THE TASK: Every line that contains "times" must be located and copied from the data.

RAW DATA:

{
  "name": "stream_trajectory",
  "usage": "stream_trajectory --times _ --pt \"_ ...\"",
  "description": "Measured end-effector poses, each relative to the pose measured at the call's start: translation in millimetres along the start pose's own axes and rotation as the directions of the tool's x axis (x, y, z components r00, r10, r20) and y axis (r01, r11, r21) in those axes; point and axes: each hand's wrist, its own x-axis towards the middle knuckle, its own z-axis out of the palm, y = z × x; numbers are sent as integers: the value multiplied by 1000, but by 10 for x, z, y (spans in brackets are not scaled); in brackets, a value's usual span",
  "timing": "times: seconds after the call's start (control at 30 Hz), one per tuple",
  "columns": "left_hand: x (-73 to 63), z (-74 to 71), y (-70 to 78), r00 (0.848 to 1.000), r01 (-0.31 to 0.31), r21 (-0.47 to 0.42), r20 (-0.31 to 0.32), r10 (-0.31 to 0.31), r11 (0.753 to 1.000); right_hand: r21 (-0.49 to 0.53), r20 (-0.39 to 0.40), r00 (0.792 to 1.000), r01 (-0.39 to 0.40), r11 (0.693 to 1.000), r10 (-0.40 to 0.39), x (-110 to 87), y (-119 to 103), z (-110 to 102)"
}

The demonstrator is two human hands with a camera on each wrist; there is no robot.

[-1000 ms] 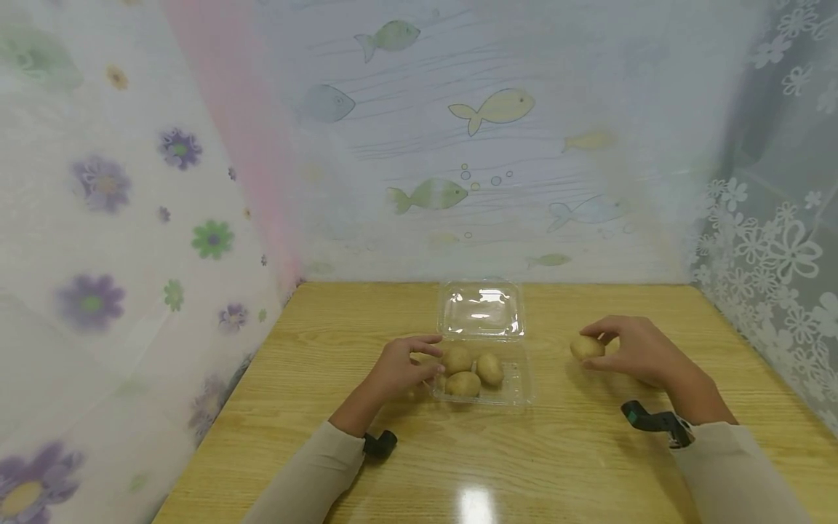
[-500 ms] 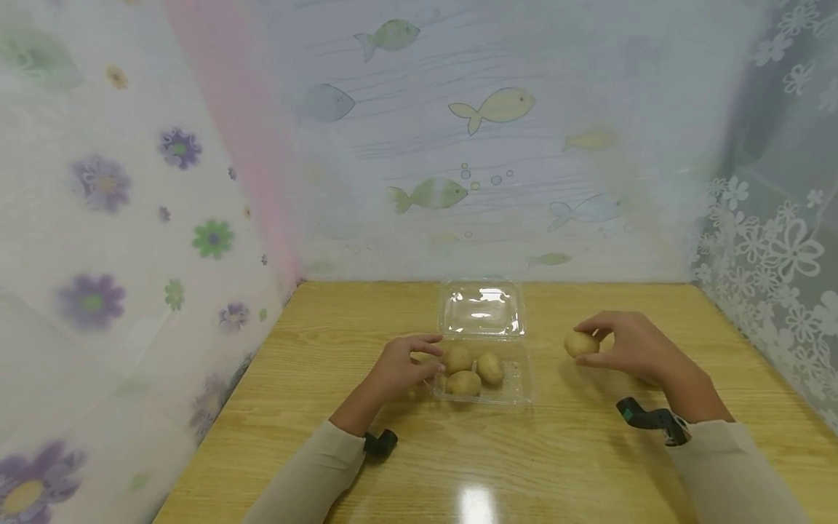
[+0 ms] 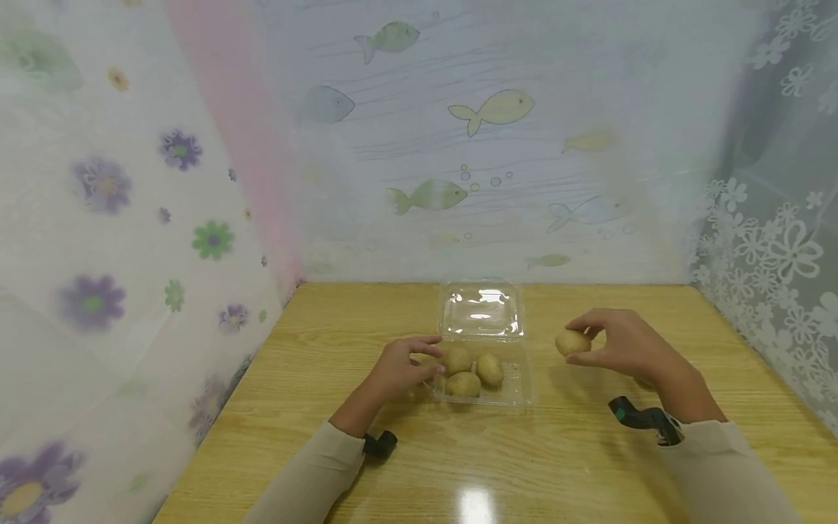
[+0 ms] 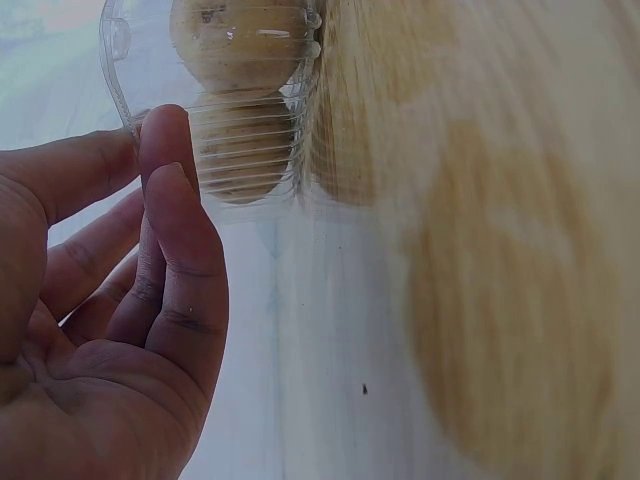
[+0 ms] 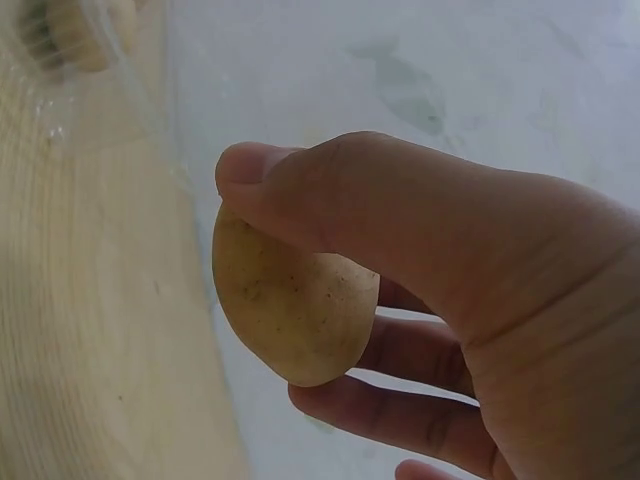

EXERCISE SOLUTION:
  "usage": "stream_trajectory --times _ --pt \"_ ...\"",
  "timing": "times: seconds after the call's start (control at 30 Hz), one per tuple",

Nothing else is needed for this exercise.